TASK: Nothing but an exact repeat of the data, with pictures removed, belongs in the answer.

RECORDED DATA:
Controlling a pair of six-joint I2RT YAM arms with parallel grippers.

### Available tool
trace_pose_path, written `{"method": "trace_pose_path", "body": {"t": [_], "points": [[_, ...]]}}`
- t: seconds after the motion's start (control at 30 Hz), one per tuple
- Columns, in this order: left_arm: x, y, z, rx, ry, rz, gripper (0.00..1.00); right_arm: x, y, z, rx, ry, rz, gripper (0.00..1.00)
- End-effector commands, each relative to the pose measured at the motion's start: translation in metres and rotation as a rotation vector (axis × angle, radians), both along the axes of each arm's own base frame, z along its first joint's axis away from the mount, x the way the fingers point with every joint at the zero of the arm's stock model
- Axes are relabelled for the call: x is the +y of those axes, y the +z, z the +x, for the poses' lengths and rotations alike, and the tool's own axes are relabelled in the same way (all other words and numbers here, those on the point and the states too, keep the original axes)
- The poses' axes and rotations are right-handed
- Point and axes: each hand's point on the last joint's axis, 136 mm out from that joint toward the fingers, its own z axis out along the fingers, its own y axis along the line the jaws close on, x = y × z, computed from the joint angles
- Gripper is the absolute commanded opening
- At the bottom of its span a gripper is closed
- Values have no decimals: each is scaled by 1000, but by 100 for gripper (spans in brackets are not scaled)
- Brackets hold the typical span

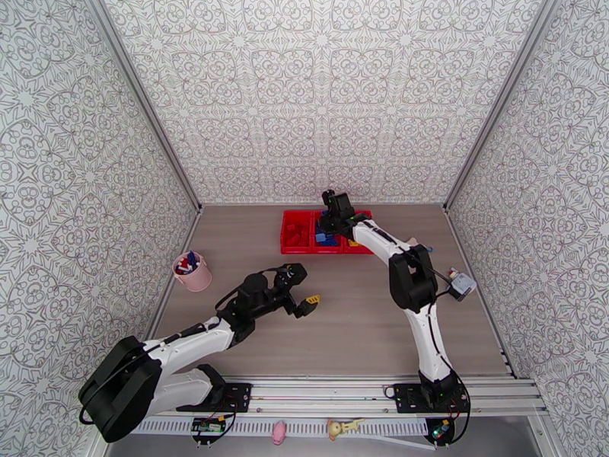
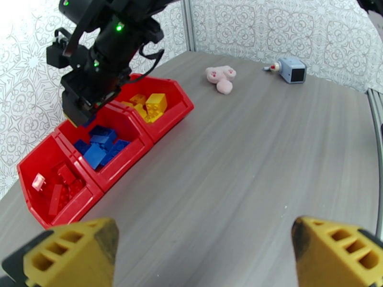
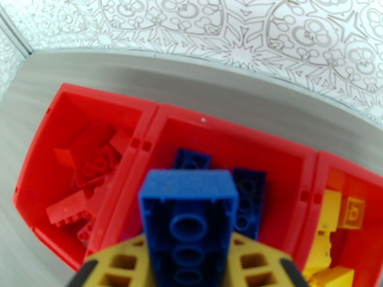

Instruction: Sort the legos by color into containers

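Legos (image 2: 100,144) crowd grey table's (image 2: 249,154) containers (image 2: 168,115); right tool (image 1: 333,220) clamps blue lego (image 3: 187,211), left tool (image 2: 203,249) gapes.

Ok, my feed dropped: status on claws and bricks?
Right claw shut on blue brick, above middle bin. Left claw open, empty, over table. Plush lies well aside.

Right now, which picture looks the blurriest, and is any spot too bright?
Right wrist view: the table looks smeared at the left, but the blue brick up close is sharp. Left wrist view: the wall is washed out white in the top-left corner. Top view: crisp and evenly lit.
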Motion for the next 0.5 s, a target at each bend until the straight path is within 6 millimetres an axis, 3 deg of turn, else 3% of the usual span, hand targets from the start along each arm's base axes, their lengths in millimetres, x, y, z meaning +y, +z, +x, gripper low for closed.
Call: {"method": "trace_pose_path", "body": {"t": [0.0, 0.27, 0.47], "points": [[4, 0, 2, -12, 28, -8, 100, -1, 1, 7, 2, -4, -7, 24], [15, 8, 9, -39, 79, -25, 100, -3, 38, 0, -49, 8, 15, 58], [30, 22, 27, -100, 193, -52, 100, -12, 75, -23, -108, 8, 70, 73]]}}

ANSWER TO THIS EXERCISE:
Controlling a pair of six-joint I2RT YAM arms with parallel grippers.

### Available tool
trace_pose_path, written `{"method": "trace_pose_path", "body": {"t": [_], "points": [[_, ...]]}}`
- t: seconds after the motion's start (control at 30 Hz), one per tuple
- Columns, in this order: left_arm: x, y, z, rx, ry, rz, gripper (0.00..1.00); right_arm: x, y, z, rx, ry, rz, gripper (0.00..1.00)
- End-effector commands, each relative to the pose measured at the motion's start: translation in metres and rotation as a rotation vector (axis × angle, radians), both along the axes of each arm's own base frame, z along its first joint's axis away from the mount, x the way the fingers point with every joint at the zero of the arm's stock model
- Axes are relabelled for the call: x is the +y of those axes, y the +z, z the +x, for the poses' lengths and rotations alike, and the tool's own axes are relabelled in the same way (all other words and numbers here, those on the point and the states too, keep the original axes)
- The poses' axes and rotations are right-handed
- Point and axes: each hand's point on the last joint's axis, 136 mm out from that joint toward the fingers, its own z axis out along the fingers, its own y axis along the line the jaws close on, x = y × z, computed from the joint angles
- Gripper is the absolute commanded opening
- At the bottom of its span a gripper is closed
- Values have no decimals: each is scaled by 1000, but by 100 for gripper (spans in brackets are not scaled)
- Brackets hold the typical span


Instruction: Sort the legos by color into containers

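Legos (image 2: 100,144) crowd grey table's (image 2: 249,154) containers (image 2: 168,115); right tool (image 1: 333,220) clamps blue lego (image 3: 187,211), left tool (image 2: 203,249) gapes.

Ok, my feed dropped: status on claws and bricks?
Right claw shut on blue brick, above middle bin. Left claw open, empty, over table. Plush lies well aside.

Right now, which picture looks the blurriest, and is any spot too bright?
Right wrist view: the table looks smeared at the left, but the blue brick up close is sharp. Left wrist view: the wall is washed out white in the top-left corner. Top view: crisp and evenly lit.
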Motion for the next 0.5 s, a target at each bend until the straight path is within 6 millimetres an axis, 3 deg of turn, else 3% of the usual span, hand targets from the start along each arm's base axes, their lengths in millimetres, x, y, z meaning +y, +z, +x, gripper low for closed.
Call: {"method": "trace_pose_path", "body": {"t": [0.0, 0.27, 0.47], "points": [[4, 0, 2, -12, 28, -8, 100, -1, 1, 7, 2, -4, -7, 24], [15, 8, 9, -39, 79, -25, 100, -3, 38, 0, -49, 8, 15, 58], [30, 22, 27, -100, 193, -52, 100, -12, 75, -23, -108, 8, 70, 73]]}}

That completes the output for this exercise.